Stored items:
━━━━━━━━━━━━━━━━━━━━
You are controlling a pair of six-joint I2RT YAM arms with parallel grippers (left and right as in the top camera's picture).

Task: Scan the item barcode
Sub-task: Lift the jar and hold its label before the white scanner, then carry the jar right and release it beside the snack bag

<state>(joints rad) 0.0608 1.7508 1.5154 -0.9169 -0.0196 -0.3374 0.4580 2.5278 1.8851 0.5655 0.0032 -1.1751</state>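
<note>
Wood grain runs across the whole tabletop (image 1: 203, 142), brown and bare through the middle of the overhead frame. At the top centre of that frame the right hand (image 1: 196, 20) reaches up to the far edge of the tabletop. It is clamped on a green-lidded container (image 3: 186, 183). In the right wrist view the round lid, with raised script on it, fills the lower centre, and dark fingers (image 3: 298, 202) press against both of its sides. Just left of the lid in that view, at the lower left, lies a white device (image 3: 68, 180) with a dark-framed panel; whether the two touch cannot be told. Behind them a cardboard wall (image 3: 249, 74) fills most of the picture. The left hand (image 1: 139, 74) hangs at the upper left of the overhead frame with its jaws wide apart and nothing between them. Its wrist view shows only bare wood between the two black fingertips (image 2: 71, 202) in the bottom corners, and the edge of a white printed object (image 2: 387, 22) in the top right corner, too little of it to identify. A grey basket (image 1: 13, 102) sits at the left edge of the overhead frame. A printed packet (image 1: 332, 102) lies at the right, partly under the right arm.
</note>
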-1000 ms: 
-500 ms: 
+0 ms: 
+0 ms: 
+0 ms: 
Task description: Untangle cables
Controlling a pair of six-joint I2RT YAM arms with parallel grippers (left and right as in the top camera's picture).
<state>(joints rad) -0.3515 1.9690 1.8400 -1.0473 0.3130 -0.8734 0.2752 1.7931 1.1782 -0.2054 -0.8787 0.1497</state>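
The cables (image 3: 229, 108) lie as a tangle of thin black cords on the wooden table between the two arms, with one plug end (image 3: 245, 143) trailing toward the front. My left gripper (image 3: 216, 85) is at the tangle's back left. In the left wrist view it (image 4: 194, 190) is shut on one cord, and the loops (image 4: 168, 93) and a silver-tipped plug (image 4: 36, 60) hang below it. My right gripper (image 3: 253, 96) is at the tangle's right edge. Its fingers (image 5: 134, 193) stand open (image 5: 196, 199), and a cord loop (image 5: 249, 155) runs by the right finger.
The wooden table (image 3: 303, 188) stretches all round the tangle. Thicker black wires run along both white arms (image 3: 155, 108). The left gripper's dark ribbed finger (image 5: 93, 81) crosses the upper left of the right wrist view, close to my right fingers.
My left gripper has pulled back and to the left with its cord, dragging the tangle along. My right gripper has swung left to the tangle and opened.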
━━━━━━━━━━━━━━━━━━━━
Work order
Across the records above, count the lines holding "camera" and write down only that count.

Answer
2